Blog | Financing the NCD Transition: Why Affordability Innovation Is Central to Sustainable Access in Sub-Saharan Africa 

June 8, 2026


Sub-Saharan Africa's NCD burden is growing faster than the systems designed to manage it. Addressing that gap will depend not only on medicine availability, but on how chronic care is financed.

The Financing Gap Is Already Wide — and Widening

Across the region, structural financing constraints are intensifying. Overall health expenditure averages 3.9–5.8% of GDP, well below the African Union's 15% Abuja target. Foreign aid allocations to health have declined substantially in recent years, with some countries experiencing reductions of up to 49% in external support. Domestic fiscal space remains limited, even as the epidemiological burden of cardiovascular disease, diabetes, cancer, chronic kidney disease, sickle cell disease, hepatitis, respiratory illness, and mental health conditions continues to expand.

The resulting gap is not theoretical. Uganda alone faces an estimated USD 32.98 billion funding gap for NCD prevention and control, and similar shortfalls are evident across the region, where chronic disease management requires lifelong treatment, regular monitoring, and predictable commodity supply.

In this context, households absorb much of the burden. National analyses indicate that approximately one-third of NCD medicine expenditures are paid out-of-pocket, exposing families to catastrophic financial risk. For certain chronic regimens, monthly medicine costs can approach US$97, a level that is economically destabilizing for low-income households. Insurance penetration remains limited; in Uganda, national health insurance coverage was estimated at just 0.8% of the population in 2022, with pilots only recently underway.

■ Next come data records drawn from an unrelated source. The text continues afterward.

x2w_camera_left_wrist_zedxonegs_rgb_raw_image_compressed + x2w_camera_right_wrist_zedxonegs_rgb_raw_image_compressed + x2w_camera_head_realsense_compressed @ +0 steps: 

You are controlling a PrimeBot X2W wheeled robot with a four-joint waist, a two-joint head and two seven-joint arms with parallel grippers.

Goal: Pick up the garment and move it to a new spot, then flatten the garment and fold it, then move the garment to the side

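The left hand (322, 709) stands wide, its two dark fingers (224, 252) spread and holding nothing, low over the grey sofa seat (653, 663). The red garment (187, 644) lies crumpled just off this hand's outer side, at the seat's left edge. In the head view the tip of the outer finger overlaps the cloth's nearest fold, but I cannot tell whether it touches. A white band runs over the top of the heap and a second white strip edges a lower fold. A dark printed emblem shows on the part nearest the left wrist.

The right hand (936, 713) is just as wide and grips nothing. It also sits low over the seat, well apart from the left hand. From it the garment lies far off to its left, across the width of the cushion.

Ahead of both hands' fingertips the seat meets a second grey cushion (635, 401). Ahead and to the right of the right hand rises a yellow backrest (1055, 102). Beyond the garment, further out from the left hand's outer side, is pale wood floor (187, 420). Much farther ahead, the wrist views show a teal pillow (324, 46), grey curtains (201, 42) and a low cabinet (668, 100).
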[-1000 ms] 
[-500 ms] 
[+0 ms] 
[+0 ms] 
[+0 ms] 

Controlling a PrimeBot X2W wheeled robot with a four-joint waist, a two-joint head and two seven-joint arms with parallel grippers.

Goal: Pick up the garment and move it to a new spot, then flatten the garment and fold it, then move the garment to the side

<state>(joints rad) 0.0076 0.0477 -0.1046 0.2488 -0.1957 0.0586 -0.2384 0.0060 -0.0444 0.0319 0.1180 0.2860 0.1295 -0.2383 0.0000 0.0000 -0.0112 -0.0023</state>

The conclusion is hard to avoid: scaling NCD services without addressing affordability will widen inequities and undermine continuity of care.

Key Models of Affordability Innovation

Medical Access' NCD+ Access Strategy is built on a core conviction: financing reform must occur in parallel with supply chain strengthening, not after it. Our approach prioritizes innovative, blended financing mechanisms designed to reduce patient burden while maintaining system sustainability. Key models include:

  • Cost-Plus Inversion Pricing Models: By restructuring price composition around transparent cost layers, including procurement, logistics, and operational margins, this model reduces excessive intermediary markups and improves predictability for both providers and patients.

  • Tiered Co-Payment Structures: Structured contributions based on income bands and disease burden can protect the most vulnerable populations while maintaining cost-recovery mechanisms that ensure supply continuity.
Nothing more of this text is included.